Write out exactly the lines below that run from the one containing "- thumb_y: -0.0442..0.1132" through the one containing "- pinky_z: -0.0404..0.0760", both included, with no other lines.
(Beginning of Task data)
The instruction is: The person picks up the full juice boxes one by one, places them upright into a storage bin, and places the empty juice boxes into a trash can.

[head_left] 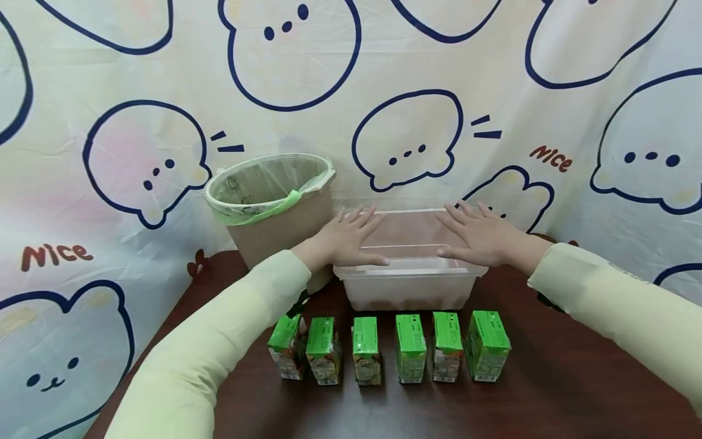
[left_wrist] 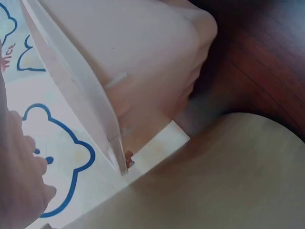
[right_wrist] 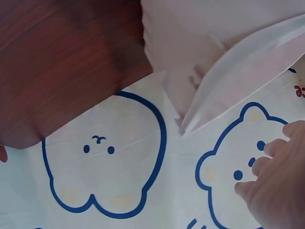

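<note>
A pale translucent plastic bin (head_left: 408,286) stands on the table, and its rim (left_wrist: 97,90) also shows in the left wrist view. Over its left side my left hand (head_left: 351,239) is spread flat, palm down, holding nothing. My right hand (head_left: 479,235) is spread the same way over the right side, fingers pointing to the back. In the right wrist view the right hand (right_wrist: 281,176) is apart from the bin wall (right_wrist: 190,43). A row of several small green-topped drink cartons (head_left: 365,350) stands upright in front of the bin.
A tall beige trash can (head_left: 280,235) with a green-edged liner stands left of the bin, close beside it. The dark wooden table (head_left: 439,408) runs back to a hanging cloth (head_left: 307,137) printed with cartoon bears.
</note>
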`<state>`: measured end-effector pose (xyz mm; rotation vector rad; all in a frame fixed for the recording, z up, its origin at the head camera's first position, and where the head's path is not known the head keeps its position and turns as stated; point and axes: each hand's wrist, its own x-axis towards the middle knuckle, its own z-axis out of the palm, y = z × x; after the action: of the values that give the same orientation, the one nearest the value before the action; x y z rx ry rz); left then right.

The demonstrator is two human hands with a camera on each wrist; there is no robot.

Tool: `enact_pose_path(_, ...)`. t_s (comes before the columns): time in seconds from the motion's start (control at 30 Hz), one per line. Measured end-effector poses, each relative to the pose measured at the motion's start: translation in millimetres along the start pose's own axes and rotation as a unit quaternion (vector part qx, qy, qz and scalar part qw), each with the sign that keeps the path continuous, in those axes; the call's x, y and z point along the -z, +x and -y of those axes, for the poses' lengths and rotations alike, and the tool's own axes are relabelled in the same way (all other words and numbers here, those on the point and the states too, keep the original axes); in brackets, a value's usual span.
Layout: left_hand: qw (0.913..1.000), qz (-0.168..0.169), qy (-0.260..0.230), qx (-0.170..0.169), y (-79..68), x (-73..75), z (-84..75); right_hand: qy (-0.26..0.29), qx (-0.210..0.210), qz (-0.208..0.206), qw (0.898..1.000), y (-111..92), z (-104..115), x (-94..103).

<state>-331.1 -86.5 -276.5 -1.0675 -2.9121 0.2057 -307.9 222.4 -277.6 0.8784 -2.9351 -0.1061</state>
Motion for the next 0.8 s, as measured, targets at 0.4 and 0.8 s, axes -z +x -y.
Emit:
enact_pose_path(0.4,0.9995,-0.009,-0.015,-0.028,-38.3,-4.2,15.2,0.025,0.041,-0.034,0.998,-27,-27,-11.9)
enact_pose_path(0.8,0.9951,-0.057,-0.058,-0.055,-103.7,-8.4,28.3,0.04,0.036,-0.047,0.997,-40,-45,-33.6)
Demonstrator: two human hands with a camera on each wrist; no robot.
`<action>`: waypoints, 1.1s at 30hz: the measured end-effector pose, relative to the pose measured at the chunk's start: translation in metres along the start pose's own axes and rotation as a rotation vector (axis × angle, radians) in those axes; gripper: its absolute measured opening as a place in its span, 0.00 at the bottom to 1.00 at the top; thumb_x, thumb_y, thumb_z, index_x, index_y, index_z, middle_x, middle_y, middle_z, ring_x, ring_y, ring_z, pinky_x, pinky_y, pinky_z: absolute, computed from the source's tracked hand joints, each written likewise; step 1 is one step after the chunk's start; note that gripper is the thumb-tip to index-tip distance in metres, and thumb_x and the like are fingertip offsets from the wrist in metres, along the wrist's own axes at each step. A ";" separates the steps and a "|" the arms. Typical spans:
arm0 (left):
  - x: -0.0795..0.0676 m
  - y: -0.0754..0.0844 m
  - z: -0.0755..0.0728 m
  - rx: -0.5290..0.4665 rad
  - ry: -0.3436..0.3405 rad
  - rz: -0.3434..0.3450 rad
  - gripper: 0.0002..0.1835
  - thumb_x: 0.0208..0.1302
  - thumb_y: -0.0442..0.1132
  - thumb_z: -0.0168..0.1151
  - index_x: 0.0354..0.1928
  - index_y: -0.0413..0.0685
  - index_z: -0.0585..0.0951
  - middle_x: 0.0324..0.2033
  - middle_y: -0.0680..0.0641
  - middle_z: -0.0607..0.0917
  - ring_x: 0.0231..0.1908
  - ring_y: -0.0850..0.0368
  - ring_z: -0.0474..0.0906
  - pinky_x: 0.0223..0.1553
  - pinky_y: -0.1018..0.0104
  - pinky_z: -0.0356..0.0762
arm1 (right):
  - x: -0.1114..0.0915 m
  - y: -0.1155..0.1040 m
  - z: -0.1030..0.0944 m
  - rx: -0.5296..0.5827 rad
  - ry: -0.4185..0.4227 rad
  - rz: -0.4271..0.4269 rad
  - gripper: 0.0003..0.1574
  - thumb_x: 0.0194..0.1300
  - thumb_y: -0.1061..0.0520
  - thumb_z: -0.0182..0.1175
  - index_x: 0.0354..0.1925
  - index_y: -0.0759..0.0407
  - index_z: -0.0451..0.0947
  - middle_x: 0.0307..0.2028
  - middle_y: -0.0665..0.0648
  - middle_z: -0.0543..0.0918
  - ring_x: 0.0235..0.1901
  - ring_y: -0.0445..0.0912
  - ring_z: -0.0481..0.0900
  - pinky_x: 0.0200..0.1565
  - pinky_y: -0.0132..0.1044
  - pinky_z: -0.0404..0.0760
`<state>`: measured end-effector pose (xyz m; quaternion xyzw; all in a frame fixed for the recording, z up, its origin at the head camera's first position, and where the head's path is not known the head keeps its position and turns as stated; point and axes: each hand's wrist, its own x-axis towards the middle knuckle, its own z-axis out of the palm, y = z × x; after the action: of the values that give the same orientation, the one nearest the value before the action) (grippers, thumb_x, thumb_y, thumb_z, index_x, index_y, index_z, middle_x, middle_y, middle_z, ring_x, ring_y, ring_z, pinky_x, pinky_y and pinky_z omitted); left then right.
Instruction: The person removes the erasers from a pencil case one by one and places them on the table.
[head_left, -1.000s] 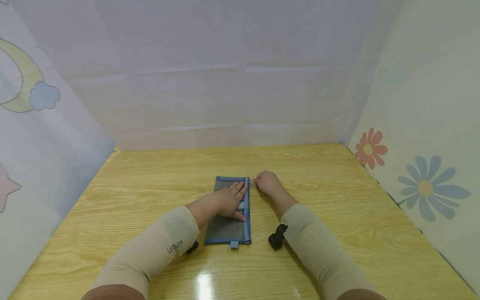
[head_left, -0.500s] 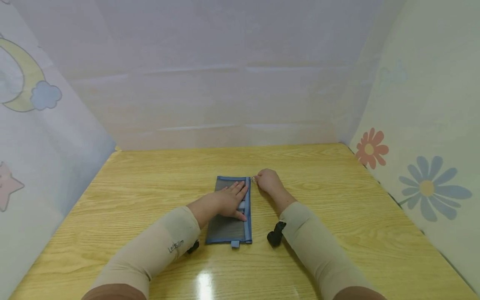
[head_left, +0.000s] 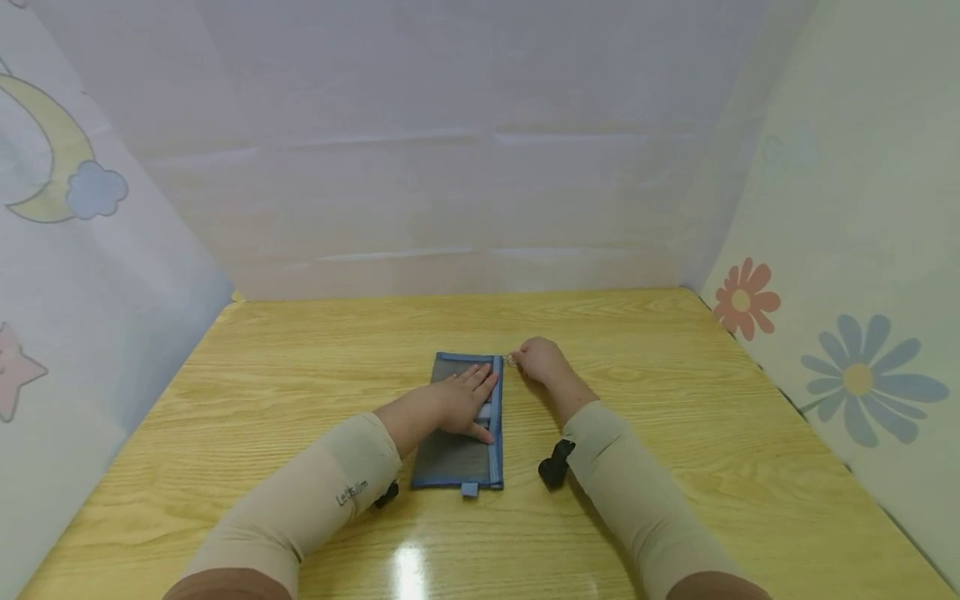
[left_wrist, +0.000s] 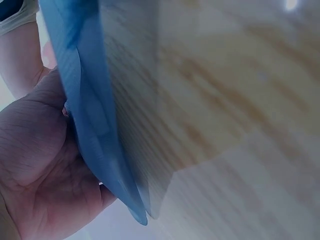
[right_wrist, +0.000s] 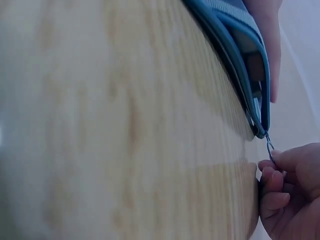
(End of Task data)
* [Problem solution]:
  - thumb_y: -0.0442..0.1132
  - thumb_z: -0.0168..0.1151
  - index_x: 0.0354..0.1928
  - index_y: -0.0413..0.0685
  - index_z: -0.0585..0.0951
  - middle_x: 0.0324..0.2033
  - middle_y: -0.0680..0.0641
  - middle_z: -0.0607..0.0917
  - ring_x: 0.0231..0.1908
  - ring_y: -0.0850..0.0368
  - ring_z: -0.0474..0.0906
  - pinky_x: 0.0223..0.1553
  - pinky_y: -0.1018..0.0104
  - pinky_z: -0.0356..0.0762
arm1 (right):
  - x: -0.1114..0.0915 m
  - y: -0.1155..0.1040 m
  - z: -0.1030..0.0944 m
  - rx: -0.5296..0.5827 rad
  - ry: -0.4185..0.4227 rad
  - rz: -0.4271..0.4269 rad
  - gripper: 0.0003..0.1574
  - thumb_x: 0.0194..0.1300
  - thumb_y: -0.1061..0.0520
  - thumb_z: -0.0182..0.1175
  - index_x: 0.0354..0.1925
  - index_y: -0.0759..0.0407
  - index_z: -0.0451..0.0947
  - middle_x: 0.0307..0.2028
  - middle_y: -0.0665..0.0648
  - middle_z: -0.0543..0.0918
  - ring_x: 0.0235..0.1901
  - ring_y: -0.0445..0.0912
  - ring_z: -0.0481..0.0900
  - pinky_x: 0.0200..0.1565
  - pinky_y: -0.0132..0.1044
  - pinky_z: -0.0404..0.0760

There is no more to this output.